Task goal:
This exercise requires an exact output of the listing, images omitted.

Exercise data:
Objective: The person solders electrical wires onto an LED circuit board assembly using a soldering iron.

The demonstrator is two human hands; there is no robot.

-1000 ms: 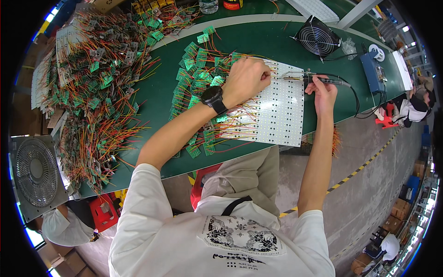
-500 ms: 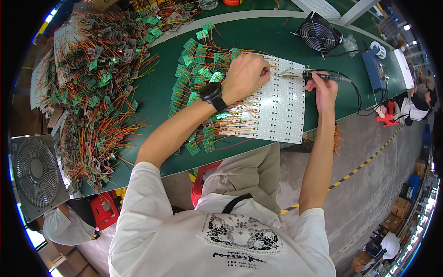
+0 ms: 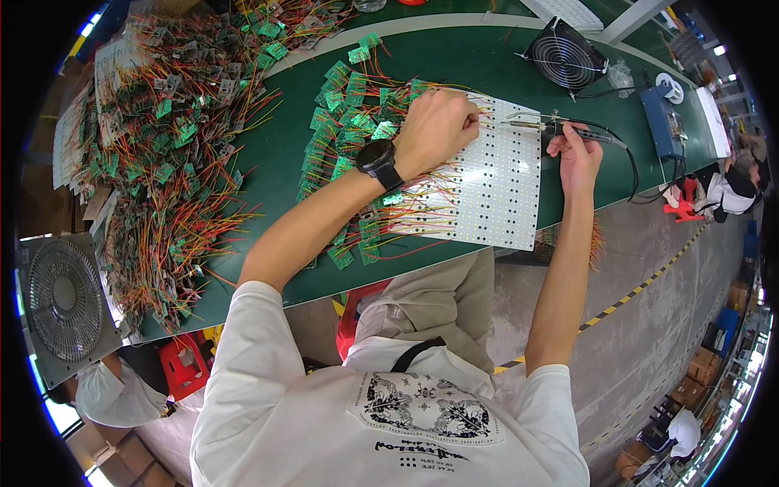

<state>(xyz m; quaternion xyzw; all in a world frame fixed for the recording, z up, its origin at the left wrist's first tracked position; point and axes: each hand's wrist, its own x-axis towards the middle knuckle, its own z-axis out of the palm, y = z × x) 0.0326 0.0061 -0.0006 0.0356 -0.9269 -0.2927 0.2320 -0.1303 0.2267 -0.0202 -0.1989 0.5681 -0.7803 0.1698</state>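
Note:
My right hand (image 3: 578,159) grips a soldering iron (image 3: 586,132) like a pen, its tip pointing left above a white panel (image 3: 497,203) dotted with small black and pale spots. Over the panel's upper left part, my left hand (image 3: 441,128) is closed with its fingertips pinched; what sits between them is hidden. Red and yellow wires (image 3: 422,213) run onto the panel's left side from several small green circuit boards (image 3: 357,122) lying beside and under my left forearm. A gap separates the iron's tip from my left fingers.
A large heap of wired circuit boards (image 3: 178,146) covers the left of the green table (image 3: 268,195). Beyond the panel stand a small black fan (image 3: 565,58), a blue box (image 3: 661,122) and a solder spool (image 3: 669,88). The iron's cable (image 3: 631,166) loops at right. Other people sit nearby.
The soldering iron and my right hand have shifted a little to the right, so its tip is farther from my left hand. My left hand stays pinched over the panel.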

Response:
Objective: The person solders electrical wires onto an LED circuit board assembly using a soldering iron.

The demonstrator is two human hands; there is no robot.

-1000 ms: 
-500 ms: 
+0 ms: 

<state>(xyz m; quaternion xyzw; all in a world frame fixed for the recording, z up, its origin at the left wrist's first tracked position; point and axes: each hand's wrist, its own x-axis towards the middle knuckle, its own z-axis out of the palm, y = z × x) 0.0326 0.0061 -0.0006 0.0356 -0.9269 -0.2927 0.2320 -0.1303 0.2267 -0.0202 -0.1989 0.5681 -0.7803 0.1698</state>
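Note:
My right hand (image 3: 578,159) grips a soldering iron (image 3: 586,132) like a pen, its tip pointing left above a white panel (image 3: 497,203) dotted with small black and pale spots. Over the panel's upper left part, my left hand (image 3: 441,128) is closed with its fingertips pinched; what sits between them is hidden. Red and yellow wires (image 3: 422,213) run onto the panel's left side from several small green circuit boards (image 3: 357,122) lying beside and under my left forearm. A gap separates the iron's tip from my left fingers.
A large heap of wired circuit boards (image 3: 178,146) covers the left of the green table (image 3: 268,195). Beyond the panel stand a small black fan (image 3: 565,58), a blue box (image 3: 661,122) and a solder spool (image 3: 669,88). The iron's cable (image 3: 631,166) loops at right. Other people sit nearby.
The soldering iron and my right hand have shifted a little to the right, so its tip is farther from my left hand. My left hand stays pinched over the panel.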

The complete output has now been given.